The first six all seem like common sense. I don’t even know what an applicant tracking system is, but I am sure some readers will.
These tools are all needed. There is a hierarchy at work. Most jobs are sketched loosely around tasks that need doing, and many job descriptions list so many tasks that priorities
disappear from view. Fixing all this will take time that many small business owners do not have.
However, Rian Doris, owner of Consulting.com, has a hunter’s mindset and some good ideas.
- Simplify the role to the one thing the candidate needs to do and be good at.
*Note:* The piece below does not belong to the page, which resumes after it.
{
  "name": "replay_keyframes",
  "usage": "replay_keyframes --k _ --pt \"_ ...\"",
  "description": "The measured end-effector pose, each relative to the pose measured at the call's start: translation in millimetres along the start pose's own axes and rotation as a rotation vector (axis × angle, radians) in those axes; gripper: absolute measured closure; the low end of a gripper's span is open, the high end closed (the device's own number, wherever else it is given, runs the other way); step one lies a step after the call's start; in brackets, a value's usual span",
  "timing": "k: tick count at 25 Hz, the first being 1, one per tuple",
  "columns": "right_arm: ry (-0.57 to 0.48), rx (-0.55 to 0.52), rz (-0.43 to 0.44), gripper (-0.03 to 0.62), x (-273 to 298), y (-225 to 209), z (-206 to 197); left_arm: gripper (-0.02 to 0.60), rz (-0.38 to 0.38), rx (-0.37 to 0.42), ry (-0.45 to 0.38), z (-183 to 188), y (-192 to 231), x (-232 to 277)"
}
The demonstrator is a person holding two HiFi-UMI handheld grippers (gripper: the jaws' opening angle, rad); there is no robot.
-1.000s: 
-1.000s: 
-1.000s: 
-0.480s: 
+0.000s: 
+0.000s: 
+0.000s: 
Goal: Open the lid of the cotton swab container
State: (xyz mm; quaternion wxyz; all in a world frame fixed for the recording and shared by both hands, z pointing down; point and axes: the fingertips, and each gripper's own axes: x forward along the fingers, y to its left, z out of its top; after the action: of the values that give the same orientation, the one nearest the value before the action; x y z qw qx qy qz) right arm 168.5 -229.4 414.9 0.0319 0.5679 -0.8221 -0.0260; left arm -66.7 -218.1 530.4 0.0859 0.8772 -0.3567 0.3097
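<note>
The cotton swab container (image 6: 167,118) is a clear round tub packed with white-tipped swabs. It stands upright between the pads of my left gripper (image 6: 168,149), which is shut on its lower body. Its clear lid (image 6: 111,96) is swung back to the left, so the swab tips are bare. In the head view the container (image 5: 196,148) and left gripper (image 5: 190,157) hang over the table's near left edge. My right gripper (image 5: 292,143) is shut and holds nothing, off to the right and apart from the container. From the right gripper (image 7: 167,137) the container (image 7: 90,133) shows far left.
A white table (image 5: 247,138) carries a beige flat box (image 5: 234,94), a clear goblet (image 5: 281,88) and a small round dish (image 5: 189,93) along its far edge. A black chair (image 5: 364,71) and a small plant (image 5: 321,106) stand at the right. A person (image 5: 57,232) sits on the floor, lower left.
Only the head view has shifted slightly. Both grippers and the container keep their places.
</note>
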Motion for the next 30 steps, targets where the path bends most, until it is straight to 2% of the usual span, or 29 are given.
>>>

When the job description is so simple that you feel uncomfortable, write a scorecard for
your success factors and a vision for where the role will take the person and the company. - Use the interview process to sell your company rather than to assess the candidate. Start with a phone call. Make it chatty. Ask them about their dream job, five-year
goals and desire to make a difference. Then, pitch your company in terms of what they want and don’t want.
Doris suggests the hierarchy of recruitment channels from best to worst is: referrals, deep outreach (asking people in your network who they know at X that they can introduce you
to?), outbound headhunting, marketing the job on social media, using recruiters, LinkedIn Ads, and jobs boards.
Using his call method to screen people works for those not actively looking for a job (at the top of his channel list) and those who are (lower down the list).
As the leader of your business, you become focused on explaining why customers value your services, why they return, and how you make the world a better place. You are offering
an opportunity to share in an exciting journey.
Always grounded by understanding how much you can afford and how much extra the new hire needs to bring when they join.